低温適応性ウマインフルエンザＰＢ２−Ｃタンパク質をコードする第２の核酸分子を同じ方法でＰＣＲ増幅し、ｎｅｉ_ｃａ１ＰＢ２−Ｎ_１２４１と比較して３’末端のヌクレオチド１個が欠失しているｎｅｉ_ｃａ２ＰＢ２−Ｃ_１２３１、及びｎｅｉ_ｃａ１ＰＢ２−Ｎ_１２１４ と同一の分子ｎｅｉ_ｃａ２ＰＢ２−Ｎ_１２１４を作製した。

Ｃ．ｎｅｉ_ｗｔ１ＰＢ２−Ｃ_１２３３ （ＳＥＱ ＩＤ ＮＯ：１９）とｎｅｉ_ｃａ１ＰＢ２−Ｃ_１２３２（ＳＥＱ ＩＤ ＮＯ：２３）のコドン鎖の核酸配列をＤＮＡアライメントで比較すると、次の相違が判明する：ＳＥＱ ＩＤ ＮＯ：１９の塩基１５３のＡがＣに変化、及びＳＥＱ ＩＤ ＮＯ：１９の塩基９２９のＧがＡに変化。

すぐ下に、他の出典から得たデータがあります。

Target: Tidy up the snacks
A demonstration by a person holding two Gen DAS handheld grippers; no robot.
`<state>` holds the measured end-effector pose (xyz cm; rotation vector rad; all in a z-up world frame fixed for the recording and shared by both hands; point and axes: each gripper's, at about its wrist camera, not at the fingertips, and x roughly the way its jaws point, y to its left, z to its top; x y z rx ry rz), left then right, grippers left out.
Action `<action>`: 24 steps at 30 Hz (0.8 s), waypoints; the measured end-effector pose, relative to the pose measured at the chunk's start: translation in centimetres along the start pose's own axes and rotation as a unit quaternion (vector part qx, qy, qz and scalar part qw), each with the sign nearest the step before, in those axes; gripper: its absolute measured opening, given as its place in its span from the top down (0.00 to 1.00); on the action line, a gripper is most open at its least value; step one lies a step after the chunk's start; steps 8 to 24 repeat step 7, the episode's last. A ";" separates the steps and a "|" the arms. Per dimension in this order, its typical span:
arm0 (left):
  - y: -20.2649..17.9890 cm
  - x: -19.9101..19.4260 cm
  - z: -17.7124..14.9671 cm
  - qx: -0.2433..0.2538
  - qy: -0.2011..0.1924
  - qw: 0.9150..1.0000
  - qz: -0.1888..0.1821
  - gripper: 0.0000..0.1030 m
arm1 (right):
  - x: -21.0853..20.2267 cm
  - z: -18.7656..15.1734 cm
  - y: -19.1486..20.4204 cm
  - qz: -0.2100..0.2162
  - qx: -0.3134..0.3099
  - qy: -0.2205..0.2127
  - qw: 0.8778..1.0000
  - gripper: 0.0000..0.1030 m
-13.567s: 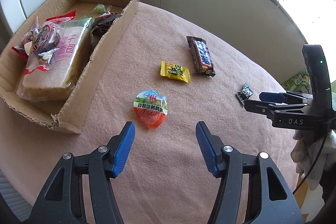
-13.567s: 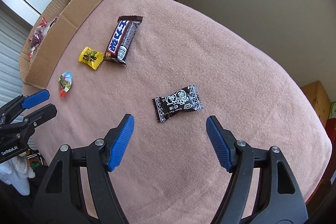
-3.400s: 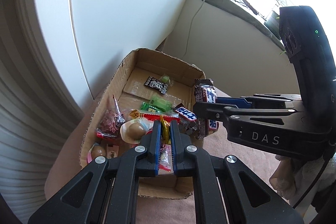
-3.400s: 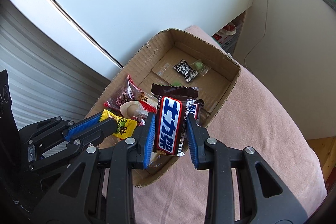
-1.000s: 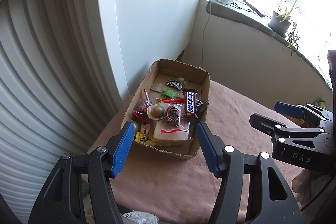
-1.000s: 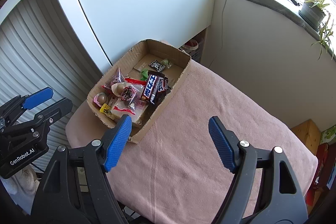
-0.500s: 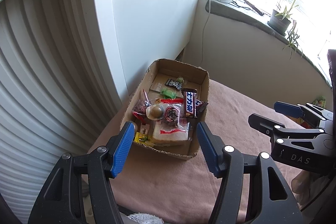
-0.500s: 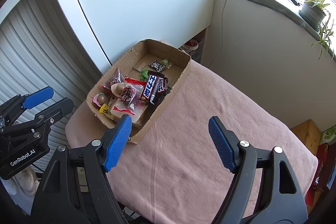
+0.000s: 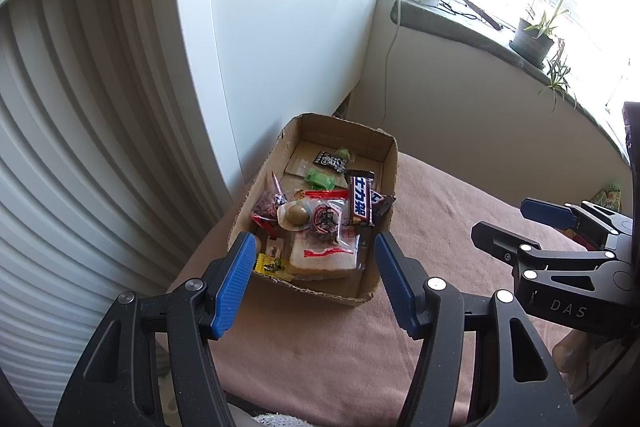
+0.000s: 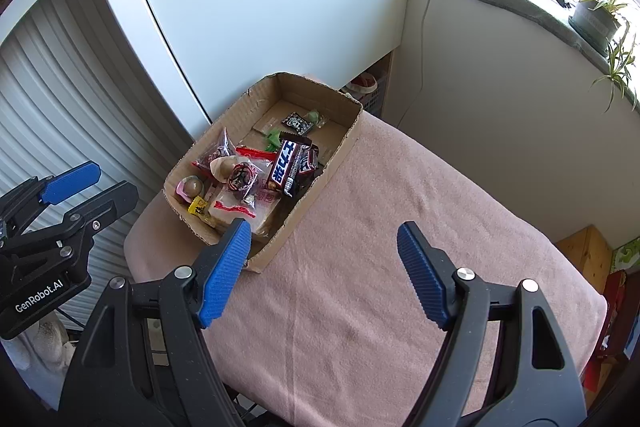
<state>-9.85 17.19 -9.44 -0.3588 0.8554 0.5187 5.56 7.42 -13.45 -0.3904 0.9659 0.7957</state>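
Clearly both the left hand-held gripper (image 9: 312, 281) and right hand-held gripper (image 10: 324, 269) hang spread and empty; light, crinkly, slippery snacks (image 10: 256, 179) fill the cardboard box (image 10: 320, 179) at eleven o'clock—pinch wrappers mid-body.

Wrapped snacks (image 9: 320, 223) heaped inside open cardboard box (image 9: 394, 163)
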 end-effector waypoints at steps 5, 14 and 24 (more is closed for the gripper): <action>-0.1 -0.1 0.1 0.004 -0.007 1.000 0.006 0.40 | 0.0 -0.1 -0.2 0.001 -0.001 0.000 1.000 0.24; -0.1 0.0 0.0 0.005 -0.007 1.000 0.006 0.40 | 0.1 -0.3 -0.3 0.001 0.001 0.001 1.000 0.24; -0.1 0.0 0.0 0.005 -0.007 1.000 0.006 0.40 | 0.1 -0.3 -0.3 0.001 0.001 0.001 1.000 0.24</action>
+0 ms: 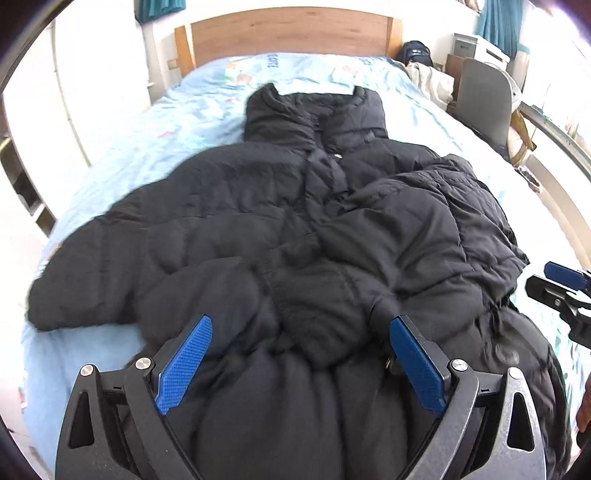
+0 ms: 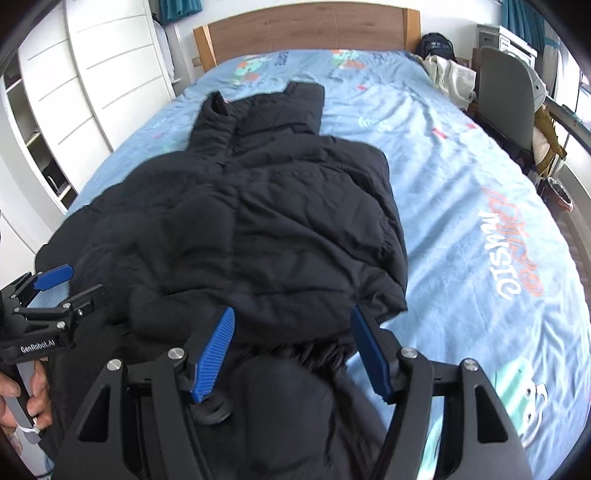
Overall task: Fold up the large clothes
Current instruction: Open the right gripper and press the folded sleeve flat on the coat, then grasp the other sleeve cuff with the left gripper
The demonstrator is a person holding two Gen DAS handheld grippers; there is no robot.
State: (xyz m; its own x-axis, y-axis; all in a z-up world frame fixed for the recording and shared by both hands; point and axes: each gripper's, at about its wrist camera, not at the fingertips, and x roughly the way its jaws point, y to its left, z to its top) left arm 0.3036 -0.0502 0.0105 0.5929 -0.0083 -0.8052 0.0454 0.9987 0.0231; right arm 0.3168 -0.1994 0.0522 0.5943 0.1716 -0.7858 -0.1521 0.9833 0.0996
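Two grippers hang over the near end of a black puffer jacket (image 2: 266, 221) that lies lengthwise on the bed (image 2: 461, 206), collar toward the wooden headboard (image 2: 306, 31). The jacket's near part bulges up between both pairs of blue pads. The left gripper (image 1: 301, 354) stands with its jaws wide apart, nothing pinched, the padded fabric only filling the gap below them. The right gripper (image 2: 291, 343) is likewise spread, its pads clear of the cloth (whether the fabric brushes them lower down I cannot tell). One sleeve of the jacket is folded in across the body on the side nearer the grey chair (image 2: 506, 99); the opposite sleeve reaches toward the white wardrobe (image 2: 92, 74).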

タンパク質Ｐ_ｗｔＰＢ２−Ｃ_３９８（ＳＥＱ ＩＤ ＮＯ：２０）とＰ_ｃａ１ＰＢ２−_３９８ （ＳＥＱ ＩＤ ＮＯ：２４）とのアミノ酸配列を比較すると、次の相違が判明する：ＤＮＡ配列の塩基１５３のＡからＣへの変化に対応する、アミノ酸５１のＫからＱへの変化。塩基９２９のＧからＡへの変化によるアミノ酸の変化はない。

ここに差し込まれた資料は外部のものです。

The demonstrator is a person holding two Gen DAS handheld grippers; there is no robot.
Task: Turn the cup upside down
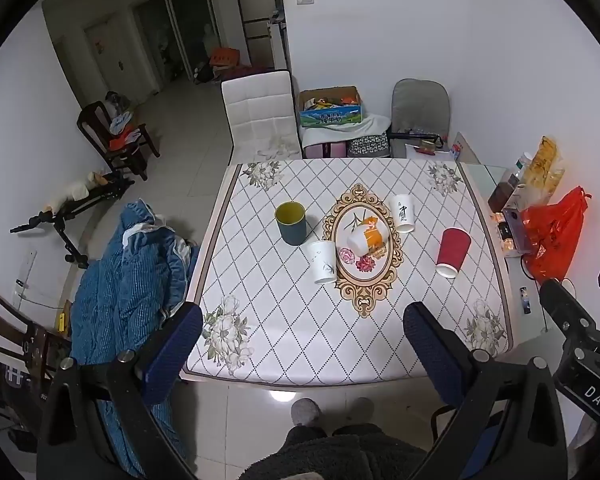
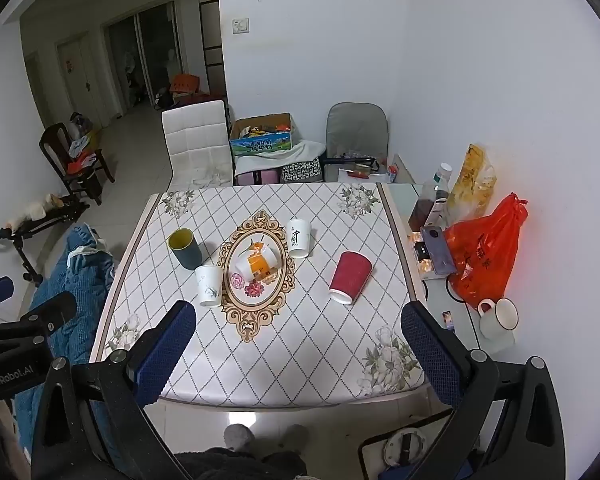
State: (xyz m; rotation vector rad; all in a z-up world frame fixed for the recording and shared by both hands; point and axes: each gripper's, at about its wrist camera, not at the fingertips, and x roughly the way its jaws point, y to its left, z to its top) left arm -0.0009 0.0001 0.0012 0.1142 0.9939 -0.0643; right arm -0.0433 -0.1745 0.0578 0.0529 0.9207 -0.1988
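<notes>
Several cups stand on the patterned table (image 1: 300, 340) (image 2: 300, 360). A dark teal cup with a yellow inside (image 1: 291, 223) (image 2: 185, 249) stands upright at the left. A white paper cup with a plant print (image 1: 323, 261) (image 2: 209, 285), a white cup with black characters (image 1: 403, 213) (image 2: 299, 238) and a red paper cup (image 1: 452, 252) (image 2: 350, 277) stand rim down. An orange and white cup (image 1: 366, 237) (image 2: 257, 263) stands rim down and tilted in the middle. My left gripper (image 1: 302, 340) and right gripper (image 2: 298, 340) are open and empty, above the table's near edge.
A red plastic bag (image 2: 484, 252), bottles, a phone and a white mug (image 2: 498, 320) crowd the glass side table on the right. A blue quilt (image 1: 128, 280) lies over a chair at the left. A white chair (image 1: 260, 114) stands at the far edge.
</notes>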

本発明の様々な実施例を詳細に説明したが、これらの実施例に修正及び変更が加えられるであろうことは当業者に明白である。しかしながら、そのような修正及び変更は、以下の請求の範囲で述べるような、本発明の範囲内で行われるものであることを、理解されたい。

Claims (1)

1. ふ化鶏卵内で、温度約２６℃から約３０℃で複製を行う、低温適応性ウマインフルエンザウィルス。